If they were the slalom team, not much better than the GBR representative...

post #19 of 26
I'm guessing you saw a Scholpy drill... Tough to find a good vid of it done properly though. It's not really the same thing as the OPs vid link.
post #20 of 26
Quote:
Originally Posted by Jim. View Post

If they were the slalom team, not much better than the GBR representative...

Jim, really? I understand the point you're making, but did you you not see the top of the women's SL podium? smile.gif


'Course the bigger mystery is why Japan has never had more than a couple top seed SL skiers. They really have no excuse.
post #21 of 26
Quote:
Originally Posted by markojp View Post

'Course the bigger mystery is why Japan has never had more than a couple top seed SL skiers. They really have no excuse.

I suspect cultural differences. Not sure sports rate highly over education there. I've always had reports of lots of epic pow days so maybe the snow is too good and too soft to produce racers. They do have some good snowboarders in the pipe!

Canadians racers this olympics didn't fare well. Pretty hot in the freestyle though.
post #22 of 26

I think different countries have different ski styles as a basis of their national instruction standards. One ski style favours mogul skiing, some other might favour downhill skiing, I guess. I'm no instructor, but I can see the differnces between these varied styles. Have a look at this video, which nicely portraits the different ski styles...

 

https://www.youtube.com/watch?v=7rtzwqDeSGg

post #23 of 26

Isn't there some competition where instructors from different countries compete based on their style?

post #24 of 26
Quote:
Originally Posted by markojp View Post


Jim, really? I understand the point you're making, but did you you not see the top of the women's SL podium? smile.gif


'Course the bigger mystery is why Japan has never had more than a couple top seed SL skiers.
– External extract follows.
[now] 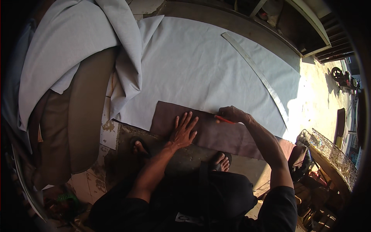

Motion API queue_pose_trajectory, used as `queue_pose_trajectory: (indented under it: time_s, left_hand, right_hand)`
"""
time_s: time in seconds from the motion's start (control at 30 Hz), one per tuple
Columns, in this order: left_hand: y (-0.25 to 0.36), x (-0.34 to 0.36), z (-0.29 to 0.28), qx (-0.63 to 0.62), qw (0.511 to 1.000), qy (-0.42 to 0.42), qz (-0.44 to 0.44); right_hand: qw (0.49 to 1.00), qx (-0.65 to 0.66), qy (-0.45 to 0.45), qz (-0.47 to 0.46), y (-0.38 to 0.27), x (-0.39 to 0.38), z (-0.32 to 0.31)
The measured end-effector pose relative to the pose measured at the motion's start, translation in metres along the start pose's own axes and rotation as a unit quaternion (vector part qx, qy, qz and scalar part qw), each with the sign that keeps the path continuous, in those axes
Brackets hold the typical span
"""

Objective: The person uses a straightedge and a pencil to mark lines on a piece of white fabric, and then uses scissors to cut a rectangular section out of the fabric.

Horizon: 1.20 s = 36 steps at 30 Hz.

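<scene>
My left hand [183, 132] lies flat with spread fingers on a long dark brown piece of leather-like material [228, 136]. That piece lies along the near edge of a large pale grey sheet [189, 65]. Near the far edge of the brown piece, my right hand [234, 115] is closed around a slim orange-red tool [225, 120]. Its tip and exact kind are hard to make out. Beyond my right hand a long metal ruler [257, 73] rests slantwise on the grey sheet.
On the left, bunched grey material [73, 38] hangs over a brown padded piece [91, 112]. A wooden-framed cabinet [309, 23] stands at the far right. A wire-mesh item [332, 154] and clutter sit at the near right. My feet [223, 161] are close to the brown piece's near edge.
</scene>
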<state>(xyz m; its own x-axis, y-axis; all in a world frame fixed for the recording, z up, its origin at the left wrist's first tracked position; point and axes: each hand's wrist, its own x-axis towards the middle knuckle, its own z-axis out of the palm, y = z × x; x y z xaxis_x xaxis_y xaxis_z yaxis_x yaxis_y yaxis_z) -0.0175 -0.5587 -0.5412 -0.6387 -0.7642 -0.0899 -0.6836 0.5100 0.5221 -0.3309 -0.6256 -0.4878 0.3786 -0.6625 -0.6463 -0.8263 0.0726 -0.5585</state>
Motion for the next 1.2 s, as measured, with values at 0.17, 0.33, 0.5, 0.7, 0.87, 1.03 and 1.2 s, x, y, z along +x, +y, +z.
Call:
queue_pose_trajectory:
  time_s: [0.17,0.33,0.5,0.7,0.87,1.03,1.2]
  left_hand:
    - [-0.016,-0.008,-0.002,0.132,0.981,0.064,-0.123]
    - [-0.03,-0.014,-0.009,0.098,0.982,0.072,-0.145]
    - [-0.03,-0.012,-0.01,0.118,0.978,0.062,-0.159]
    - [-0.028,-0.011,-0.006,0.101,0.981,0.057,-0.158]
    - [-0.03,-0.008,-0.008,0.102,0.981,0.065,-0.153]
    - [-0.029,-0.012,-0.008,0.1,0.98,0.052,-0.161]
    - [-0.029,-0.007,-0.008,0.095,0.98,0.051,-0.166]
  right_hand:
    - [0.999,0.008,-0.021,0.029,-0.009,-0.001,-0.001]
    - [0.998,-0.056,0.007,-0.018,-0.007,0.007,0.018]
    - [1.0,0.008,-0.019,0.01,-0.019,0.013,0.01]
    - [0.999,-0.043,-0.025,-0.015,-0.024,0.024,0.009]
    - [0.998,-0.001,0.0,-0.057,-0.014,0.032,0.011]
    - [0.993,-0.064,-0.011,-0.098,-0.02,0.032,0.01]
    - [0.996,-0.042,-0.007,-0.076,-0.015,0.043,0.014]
They really have no excuse.

Yeah, not Mikaela! In mens Nolan Kasper came 13th, whilst Dave Ryding was 17th, which I think is pretty good given that he grew up in a country without snow. Yeah, not sure why the Japanese don't have better racers, maybe it's because their instructors teach whole body inclination and upper body rotation as well ;)

post #25 of 26
When I was living in Kanazawa, the local HS race kids NEVER just free skied.
post #26 of 26
Quote:
Originally Posted by voghan View Post
 

Isn't there some competition where instructors from different countries compete based on their style?

 

It's called Interski. It's not a competition, more of a collaboration.